This PowerShell script is one of the most comprehensive you will find that provides a thorough overview and full report of all group objects in a domain. It is the culmination of many Active Directory audit and reviews and therefore contains valuable input from many customers.
A lot of thought has been put into the logic within this script to help an organisation understand:
- A breakdown of each group type (category and scope) that have been created
- Groups with no members
- Groups that are flagged as critical system objects
- Groups that are protected objects (AdminSDHolder) where their adminCount attribute is set to 1
- Groups that are conflicting/duplicate objects (name contains CNF: and/or sAMAccountName contains $Duplicate)

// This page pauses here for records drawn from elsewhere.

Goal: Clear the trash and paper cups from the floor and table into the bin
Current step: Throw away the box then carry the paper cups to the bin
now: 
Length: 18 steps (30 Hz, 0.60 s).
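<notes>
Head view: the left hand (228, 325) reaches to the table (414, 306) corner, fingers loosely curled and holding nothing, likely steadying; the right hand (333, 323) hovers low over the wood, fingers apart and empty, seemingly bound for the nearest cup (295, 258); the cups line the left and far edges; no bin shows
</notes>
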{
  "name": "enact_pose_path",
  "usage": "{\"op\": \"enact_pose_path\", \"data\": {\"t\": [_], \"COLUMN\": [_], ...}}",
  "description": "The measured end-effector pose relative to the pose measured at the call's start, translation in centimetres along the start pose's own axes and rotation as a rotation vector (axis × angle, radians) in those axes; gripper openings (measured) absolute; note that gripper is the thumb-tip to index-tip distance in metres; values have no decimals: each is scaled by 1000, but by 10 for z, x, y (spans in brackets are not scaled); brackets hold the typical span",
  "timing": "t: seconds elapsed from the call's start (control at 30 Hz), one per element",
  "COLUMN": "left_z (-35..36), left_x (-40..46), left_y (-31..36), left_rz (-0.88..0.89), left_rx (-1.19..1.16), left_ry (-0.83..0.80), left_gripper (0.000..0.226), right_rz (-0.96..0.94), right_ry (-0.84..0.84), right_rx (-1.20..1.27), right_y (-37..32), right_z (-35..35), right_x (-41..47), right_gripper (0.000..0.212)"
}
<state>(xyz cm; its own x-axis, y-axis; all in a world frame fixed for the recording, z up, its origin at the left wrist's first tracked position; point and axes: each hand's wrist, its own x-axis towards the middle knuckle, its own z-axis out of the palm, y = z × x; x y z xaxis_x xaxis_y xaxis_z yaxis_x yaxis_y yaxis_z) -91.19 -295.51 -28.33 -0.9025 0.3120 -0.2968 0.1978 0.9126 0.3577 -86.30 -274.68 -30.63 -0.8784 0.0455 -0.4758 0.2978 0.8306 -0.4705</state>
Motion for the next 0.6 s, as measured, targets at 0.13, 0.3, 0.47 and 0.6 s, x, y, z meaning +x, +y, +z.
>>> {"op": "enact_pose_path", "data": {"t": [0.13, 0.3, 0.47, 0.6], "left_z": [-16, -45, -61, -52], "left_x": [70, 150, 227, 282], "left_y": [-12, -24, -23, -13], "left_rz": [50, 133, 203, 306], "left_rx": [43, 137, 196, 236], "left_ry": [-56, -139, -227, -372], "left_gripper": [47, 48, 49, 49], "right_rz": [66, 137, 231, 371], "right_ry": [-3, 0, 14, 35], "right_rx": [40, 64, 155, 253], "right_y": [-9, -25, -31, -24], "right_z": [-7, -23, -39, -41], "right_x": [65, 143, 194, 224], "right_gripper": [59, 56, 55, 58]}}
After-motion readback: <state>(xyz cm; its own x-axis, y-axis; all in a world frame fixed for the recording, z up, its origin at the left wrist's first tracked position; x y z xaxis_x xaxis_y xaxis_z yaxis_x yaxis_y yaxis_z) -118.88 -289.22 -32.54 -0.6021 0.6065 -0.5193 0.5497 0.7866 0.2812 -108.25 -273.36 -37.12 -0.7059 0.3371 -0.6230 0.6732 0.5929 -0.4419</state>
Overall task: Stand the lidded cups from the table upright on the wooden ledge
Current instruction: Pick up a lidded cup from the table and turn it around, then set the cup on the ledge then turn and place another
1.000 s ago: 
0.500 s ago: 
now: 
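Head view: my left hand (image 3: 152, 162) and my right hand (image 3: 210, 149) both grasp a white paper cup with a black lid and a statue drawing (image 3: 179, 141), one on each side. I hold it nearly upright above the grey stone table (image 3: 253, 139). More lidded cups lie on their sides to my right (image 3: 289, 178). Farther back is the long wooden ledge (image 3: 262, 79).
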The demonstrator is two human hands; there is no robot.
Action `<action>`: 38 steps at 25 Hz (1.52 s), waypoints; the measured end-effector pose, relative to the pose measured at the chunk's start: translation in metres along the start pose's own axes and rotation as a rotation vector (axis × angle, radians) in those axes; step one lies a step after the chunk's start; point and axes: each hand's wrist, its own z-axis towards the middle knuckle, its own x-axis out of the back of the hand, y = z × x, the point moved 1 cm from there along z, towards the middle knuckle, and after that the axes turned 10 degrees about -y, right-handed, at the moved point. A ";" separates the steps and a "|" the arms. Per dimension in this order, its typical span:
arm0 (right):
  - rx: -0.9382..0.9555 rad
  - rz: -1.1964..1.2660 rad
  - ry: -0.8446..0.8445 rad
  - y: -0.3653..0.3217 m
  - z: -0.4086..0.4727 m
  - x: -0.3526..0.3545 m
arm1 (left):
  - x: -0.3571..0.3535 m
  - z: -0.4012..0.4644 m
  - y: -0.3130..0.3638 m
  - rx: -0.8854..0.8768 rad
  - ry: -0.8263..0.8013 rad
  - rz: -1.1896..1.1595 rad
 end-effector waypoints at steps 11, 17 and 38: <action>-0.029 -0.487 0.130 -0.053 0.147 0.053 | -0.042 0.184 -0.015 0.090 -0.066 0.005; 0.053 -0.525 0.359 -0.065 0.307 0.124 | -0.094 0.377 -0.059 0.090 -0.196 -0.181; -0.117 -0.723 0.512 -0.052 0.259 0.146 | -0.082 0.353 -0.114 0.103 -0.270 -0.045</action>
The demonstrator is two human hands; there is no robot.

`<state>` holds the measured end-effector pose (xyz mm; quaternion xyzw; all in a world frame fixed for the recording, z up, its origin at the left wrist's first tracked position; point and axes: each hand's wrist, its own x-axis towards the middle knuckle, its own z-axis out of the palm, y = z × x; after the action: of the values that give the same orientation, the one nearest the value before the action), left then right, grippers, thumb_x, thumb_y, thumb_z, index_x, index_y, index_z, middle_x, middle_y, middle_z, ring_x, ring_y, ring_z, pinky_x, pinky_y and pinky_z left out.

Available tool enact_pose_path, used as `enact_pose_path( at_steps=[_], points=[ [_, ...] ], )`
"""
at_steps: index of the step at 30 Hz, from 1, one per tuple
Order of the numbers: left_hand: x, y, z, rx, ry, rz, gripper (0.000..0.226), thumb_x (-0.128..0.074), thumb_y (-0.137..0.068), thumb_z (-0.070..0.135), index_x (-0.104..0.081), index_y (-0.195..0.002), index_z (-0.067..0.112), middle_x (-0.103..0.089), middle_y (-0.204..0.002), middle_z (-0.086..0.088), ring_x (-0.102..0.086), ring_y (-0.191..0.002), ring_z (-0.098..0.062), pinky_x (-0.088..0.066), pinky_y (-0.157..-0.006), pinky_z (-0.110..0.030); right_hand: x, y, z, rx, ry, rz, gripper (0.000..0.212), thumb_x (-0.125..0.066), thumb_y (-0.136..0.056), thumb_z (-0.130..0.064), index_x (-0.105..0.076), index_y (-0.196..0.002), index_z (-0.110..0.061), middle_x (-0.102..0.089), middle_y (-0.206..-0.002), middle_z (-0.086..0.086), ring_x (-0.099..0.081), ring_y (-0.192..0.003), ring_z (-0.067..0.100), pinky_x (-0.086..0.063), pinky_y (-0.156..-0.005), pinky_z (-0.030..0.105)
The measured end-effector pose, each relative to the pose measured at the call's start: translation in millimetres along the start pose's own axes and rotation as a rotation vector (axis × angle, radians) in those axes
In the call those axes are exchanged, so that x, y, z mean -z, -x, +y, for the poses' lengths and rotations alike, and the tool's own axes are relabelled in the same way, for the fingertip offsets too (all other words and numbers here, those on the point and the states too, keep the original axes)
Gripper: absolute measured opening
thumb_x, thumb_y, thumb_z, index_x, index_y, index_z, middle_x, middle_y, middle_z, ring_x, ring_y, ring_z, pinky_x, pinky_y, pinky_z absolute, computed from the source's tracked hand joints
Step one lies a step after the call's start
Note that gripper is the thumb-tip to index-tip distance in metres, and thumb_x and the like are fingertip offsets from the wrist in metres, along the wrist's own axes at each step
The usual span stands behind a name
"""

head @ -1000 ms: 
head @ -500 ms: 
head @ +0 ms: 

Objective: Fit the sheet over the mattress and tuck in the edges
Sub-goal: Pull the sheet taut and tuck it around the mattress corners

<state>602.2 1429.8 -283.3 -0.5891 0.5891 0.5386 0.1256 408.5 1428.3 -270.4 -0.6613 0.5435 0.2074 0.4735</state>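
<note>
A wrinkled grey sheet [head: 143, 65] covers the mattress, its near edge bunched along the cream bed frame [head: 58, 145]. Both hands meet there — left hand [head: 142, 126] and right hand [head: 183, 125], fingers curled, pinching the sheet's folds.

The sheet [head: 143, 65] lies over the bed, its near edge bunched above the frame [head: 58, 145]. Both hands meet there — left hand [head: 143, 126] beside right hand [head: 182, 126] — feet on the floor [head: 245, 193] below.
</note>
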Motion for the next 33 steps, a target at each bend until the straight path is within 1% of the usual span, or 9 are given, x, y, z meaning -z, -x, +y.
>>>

- Groups that are mail-enabled
- Distribution groups that are mail-disabled
- Groups that are Unix-enabled
- Groups that have expired
- Groups with SID history
- Groups with no Manager (managedBy)
- The non-“Microsoft” default groups that have been left in the default Users container
FYI:
- Mail-enabled groups are derived from the proxyAddresses, legacyExchangeDN, mailNickName, and reportToOriginator attributes, where reportToOriginator must be set to TRUE. This is not well documented.
- Unix-enabled groups are derived from the gidNumber, msSFU30Name, and msSFU30NisDomain attributes.